Exercise: Go through the listing below and repeat it exactly, omitting each picture.

Material provided:

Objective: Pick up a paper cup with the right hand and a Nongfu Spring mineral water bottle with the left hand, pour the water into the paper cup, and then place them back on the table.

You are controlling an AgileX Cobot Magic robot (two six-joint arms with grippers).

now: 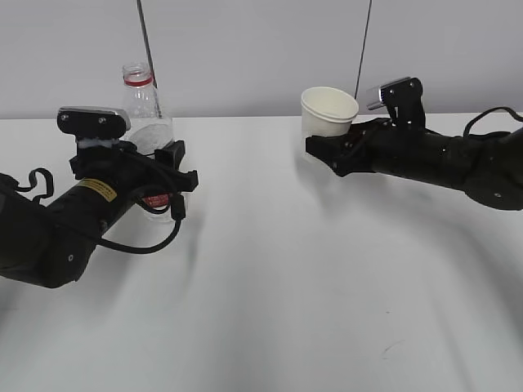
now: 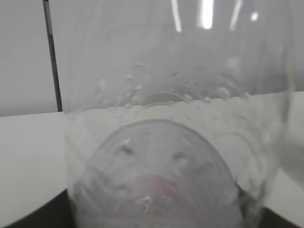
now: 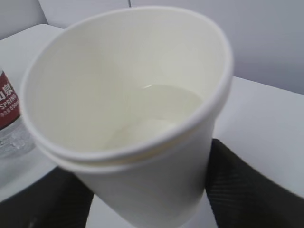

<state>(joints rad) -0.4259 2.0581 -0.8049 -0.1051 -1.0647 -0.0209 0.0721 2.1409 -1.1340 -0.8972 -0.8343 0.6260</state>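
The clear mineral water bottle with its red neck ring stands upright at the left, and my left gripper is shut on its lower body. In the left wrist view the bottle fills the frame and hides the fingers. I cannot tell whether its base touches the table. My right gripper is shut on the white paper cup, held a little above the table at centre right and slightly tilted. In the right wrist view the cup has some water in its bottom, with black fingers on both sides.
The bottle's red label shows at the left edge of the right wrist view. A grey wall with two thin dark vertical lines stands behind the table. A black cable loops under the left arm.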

Output of the task:
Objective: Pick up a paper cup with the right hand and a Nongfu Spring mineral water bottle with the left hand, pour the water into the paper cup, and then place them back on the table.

You are controlling an AgileX Cobot Magic robot (two six-joint arms with grippers).

now: 
now: 
now: 

<state>(joints rad) -0.4259 2.0581 -0.8049 -0.1051 -1.0647 -0.0209 0.0721 2.1409 -1.1340 -0.8972 -0.8343 0.6260</state>
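The clear mineral water bottle with its red neck ring stands upright at the left, and my left gripper is shut on its lower body. In the left wrist view the bottle fills the frame and hides the fingers. I cannot tell whether its base touches the table. My right gripper is shut on the white paper cup, held a little above the table at centre right and slightly tilted. In the right wrist view the cup has some water in its bottom, with black fingers on both sides.
The bottle's red label shows at the left edge of the right wrist view. A grey wall with two thin dark vertical lines stands behind the table. A black cable loops under the left arm.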

With the answer given, the exercise is closed.